Linny felt a pang in her core. She stumbled down from the tall truck, catching herself on the opposite wall of the car wash stall. She ran into the rain and was immediately knocked sideways, her hair whipping across her cheeks, her shirt billowing up to her ribs. She blinked against the rain, searching, and caught sight of the garment, blowing along the gutter toward the stop sign at the cross-street. Her leather flats filled with water, and she kicked them off. Behind her, Bailey’s door opened and closed, and his voice carried through the storm: “Come back.”
He reached her just as she grasped the jacket, catching one of its open flaps. He spun her toward him, gripping her upper arms, started to speak and stopped. Over the howling wind and continuing rainfall, he yelled, “Why’d you leave?”

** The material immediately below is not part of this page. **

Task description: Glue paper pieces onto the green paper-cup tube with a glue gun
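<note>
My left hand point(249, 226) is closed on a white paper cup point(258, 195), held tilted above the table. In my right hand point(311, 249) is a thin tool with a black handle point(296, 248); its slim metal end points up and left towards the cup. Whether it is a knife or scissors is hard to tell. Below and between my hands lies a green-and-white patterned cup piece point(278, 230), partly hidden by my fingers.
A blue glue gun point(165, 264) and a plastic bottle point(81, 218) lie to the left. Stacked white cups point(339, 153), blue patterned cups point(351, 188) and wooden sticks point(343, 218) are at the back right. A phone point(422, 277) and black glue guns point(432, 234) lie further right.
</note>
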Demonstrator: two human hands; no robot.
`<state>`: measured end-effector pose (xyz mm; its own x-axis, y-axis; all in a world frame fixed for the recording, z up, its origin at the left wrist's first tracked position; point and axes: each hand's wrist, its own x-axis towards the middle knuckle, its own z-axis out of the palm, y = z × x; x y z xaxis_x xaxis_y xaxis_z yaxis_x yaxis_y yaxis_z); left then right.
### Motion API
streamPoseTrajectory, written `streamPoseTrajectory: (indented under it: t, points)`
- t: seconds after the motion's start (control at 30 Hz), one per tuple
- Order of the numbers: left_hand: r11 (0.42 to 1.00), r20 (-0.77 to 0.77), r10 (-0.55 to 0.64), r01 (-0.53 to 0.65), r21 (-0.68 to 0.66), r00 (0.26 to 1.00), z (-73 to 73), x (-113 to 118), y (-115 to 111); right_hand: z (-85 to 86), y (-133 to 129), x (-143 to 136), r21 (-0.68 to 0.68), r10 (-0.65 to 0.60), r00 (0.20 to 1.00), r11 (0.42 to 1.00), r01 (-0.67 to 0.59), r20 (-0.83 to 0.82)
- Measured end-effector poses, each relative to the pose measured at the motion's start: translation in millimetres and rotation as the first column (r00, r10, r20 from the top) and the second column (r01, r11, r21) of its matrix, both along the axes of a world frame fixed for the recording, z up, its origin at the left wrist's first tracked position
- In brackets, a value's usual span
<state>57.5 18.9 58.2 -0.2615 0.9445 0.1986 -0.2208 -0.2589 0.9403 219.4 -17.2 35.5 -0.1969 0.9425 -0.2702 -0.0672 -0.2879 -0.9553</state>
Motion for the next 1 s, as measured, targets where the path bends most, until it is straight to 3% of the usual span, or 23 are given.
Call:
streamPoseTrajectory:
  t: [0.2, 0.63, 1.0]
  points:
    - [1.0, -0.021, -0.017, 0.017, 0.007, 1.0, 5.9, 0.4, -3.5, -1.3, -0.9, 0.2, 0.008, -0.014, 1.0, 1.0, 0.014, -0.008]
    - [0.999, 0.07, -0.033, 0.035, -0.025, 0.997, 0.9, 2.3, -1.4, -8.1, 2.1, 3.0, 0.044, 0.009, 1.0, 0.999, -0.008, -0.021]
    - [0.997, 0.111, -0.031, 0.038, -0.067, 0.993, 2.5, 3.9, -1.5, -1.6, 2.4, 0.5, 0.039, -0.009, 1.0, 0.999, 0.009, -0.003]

The jacket was not a jacket. It was not even a piece of clothing, but a torn plastic bag. She closed the flaps, but they reopened, and the bag flew from her hands. Bailey tried to pull her back toward the car wash, saying something about how wet it was, about finding her shoes, but she planted her feet. Even though she knew she’d been wrong, she scanned the park and both ends of the street, the sense that she was meant to save something lingering.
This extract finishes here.